Additionally, the high-risk group was defined as those with respiratory and heart diseases as these individuals are likely to experience the biggest impacts of influenza. The high-risk group could be expanded in future studies to also include those with diabetes, renal diseases, immunocompromised and other chronic conditions, providing there is sufficient data available to allow for their inclusion in the analysis.

COVID-19

It should be noted that the inputs collected to feed the cost-effectiveness model were based on data prior to the COVID-19 pandemic, and therefore they may change in the forthcoming years. On one hand, it is possible that public health measures (e.g. masks, social distancing, and lockdowns) would decrease the spread of respiratory viruses and result in higher ICERs (i.e. HD TIV less cost-effective). Furthermore, by missing two influenza seasons, unpredicted mutations may result in vaccines that are less effective in general. On the other hand, due to this absence of influenza virus circulation, a strong epidemic rebound may occur⁵⁴ that would decrease the ICERs (i.e. HD TIV more cost-effective). Moreover, in light of the COVID-19 pandemic, influenza vaccine coverage increase (e.g. people more likely to get the influenza vaccine, and/or co-administration of influenza and COVID-19 booster) would result in further reduction of ICERs. Finally, the impact of COVID-19 on future government overall spending on immunization – and its prioritization – is currently unknown, as well as how the broader benefits of vaccination could be considered when assessing vaccines’ value for the society. Future work is required to update parameter values and reassess cost-effectiveness when relevant data becomes available regarding the impact of the COVID-19 pandemic.

Conclusion

This is the first study to establish the cost-effectiveness of HD TIV versus aTIV in a population aged over 65. In the UK, vaccination with HD TIV instead of aTIV substantially reduced influenza related GP visits, hospitalizations, and mortality. The analysis was limited by a lack of robust and consistent effectiveness data for aTIV, which should be a priority area for future research.

Transparency

Declaration of funding

This work was funded by Sanofi Pasteur. Sanofi Pasteur were involved in the design of the economic model, analysis, and interpretation of results as well as the writing of the manuscript.

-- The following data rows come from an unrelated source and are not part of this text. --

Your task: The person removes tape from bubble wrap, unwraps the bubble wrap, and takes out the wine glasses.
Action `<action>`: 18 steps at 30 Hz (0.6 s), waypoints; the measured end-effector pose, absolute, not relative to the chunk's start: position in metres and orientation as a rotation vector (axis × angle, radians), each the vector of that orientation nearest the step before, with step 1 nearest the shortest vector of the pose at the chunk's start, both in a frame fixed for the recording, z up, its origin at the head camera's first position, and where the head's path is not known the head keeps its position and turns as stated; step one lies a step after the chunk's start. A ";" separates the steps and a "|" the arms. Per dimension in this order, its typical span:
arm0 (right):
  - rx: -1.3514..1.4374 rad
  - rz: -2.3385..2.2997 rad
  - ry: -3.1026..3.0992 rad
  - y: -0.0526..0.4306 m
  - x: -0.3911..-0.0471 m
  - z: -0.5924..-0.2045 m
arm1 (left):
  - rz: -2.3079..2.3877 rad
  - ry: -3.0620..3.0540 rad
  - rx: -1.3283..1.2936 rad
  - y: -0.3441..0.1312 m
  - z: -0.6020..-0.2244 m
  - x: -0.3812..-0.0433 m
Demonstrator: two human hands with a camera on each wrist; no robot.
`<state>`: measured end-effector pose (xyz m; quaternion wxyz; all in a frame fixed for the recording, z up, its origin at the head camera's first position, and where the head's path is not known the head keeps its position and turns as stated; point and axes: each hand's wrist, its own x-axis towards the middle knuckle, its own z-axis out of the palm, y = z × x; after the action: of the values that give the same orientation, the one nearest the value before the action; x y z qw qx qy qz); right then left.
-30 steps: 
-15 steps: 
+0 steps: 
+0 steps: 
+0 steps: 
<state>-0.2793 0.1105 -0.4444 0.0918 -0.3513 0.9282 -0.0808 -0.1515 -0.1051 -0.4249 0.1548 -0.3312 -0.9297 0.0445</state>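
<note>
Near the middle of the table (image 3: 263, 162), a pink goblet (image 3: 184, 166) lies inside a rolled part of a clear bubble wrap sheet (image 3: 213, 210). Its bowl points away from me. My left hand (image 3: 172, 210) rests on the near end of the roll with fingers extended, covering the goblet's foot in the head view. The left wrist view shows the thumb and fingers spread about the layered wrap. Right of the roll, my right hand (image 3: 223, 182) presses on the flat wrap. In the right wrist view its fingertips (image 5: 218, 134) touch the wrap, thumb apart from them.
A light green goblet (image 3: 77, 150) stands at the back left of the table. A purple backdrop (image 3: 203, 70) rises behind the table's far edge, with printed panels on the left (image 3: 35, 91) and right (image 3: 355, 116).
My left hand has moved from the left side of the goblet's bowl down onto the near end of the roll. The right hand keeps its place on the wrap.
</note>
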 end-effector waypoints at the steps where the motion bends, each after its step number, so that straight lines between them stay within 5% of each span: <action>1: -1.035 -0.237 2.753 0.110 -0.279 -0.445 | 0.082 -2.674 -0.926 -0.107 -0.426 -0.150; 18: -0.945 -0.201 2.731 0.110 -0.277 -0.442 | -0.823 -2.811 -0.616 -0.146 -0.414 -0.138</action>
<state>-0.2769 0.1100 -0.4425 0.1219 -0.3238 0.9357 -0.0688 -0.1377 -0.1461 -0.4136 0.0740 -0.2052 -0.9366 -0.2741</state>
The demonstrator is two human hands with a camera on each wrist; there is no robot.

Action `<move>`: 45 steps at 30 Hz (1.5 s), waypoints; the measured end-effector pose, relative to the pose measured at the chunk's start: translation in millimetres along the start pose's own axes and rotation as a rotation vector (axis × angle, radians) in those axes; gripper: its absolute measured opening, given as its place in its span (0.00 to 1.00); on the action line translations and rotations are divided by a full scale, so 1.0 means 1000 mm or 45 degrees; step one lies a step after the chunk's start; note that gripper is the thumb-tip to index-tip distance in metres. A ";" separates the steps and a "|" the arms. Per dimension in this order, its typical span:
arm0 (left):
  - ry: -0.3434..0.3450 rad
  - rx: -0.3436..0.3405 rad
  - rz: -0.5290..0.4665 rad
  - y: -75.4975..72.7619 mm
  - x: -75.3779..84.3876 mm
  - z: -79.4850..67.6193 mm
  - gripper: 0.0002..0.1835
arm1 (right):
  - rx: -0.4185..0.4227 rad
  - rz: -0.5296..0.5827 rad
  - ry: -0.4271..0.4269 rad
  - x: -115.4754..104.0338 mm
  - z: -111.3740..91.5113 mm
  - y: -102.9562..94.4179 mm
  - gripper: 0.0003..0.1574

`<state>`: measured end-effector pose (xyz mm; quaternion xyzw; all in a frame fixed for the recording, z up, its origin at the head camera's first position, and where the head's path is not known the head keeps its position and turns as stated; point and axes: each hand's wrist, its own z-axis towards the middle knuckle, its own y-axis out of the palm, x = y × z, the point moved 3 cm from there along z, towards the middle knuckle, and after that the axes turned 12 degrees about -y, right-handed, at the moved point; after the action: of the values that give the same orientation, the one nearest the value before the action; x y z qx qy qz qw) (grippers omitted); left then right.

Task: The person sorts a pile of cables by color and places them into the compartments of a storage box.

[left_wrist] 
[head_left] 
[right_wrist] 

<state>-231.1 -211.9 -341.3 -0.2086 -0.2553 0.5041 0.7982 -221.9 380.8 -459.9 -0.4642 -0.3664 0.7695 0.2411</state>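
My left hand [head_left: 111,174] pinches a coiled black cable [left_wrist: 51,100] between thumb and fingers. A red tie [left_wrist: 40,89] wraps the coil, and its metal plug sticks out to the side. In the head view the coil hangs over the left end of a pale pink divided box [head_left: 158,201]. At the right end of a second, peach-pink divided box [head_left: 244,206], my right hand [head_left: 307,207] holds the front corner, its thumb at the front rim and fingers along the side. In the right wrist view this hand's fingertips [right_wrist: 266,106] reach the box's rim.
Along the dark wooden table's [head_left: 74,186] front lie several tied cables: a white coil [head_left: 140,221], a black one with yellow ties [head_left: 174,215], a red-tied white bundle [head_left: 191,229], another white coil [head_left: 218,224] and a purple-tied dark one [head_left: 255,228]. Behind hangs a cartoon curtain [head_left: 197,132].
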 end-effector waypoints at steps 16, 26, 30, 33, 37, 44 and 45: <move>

Declaration of financial/other relationships

IG, NL, FPA and SC are employees of Sanofi Pasteur, which manufactures HD-TIV and may/may not hold shares in the company.

Peer reviewers on this manuscript have no relevant financial or other relationships to disclose.

Acknowledgements

None reported.

Notes

i Further discussion of the non-mutually exclusive pathways is provided in the Limitations section.

ii See Supplementary Material A for detailed methodology.

iii The rVE estimate of 10% on hospitalization endpoints was applied as this is the mid-point between the lower and upper values applied in the base case scenario (0%) and scenario 3 (20%). The proportional increase in rVE estimates for aTIV on hospitalization endpoints is consistent with the proportional increase on LCI endpoints across each scenario (0%, 6%, 12%).

iv Mortality estimates for the scenario analysis were obtained from published study by Matias et al. (2016)⁴¹. who defined hospitalization due to any respiratory disease using ICD codes J00-99.

v See Supplementary Material B for full details.

vi See Table 2 for rVE of aTIV per scenario.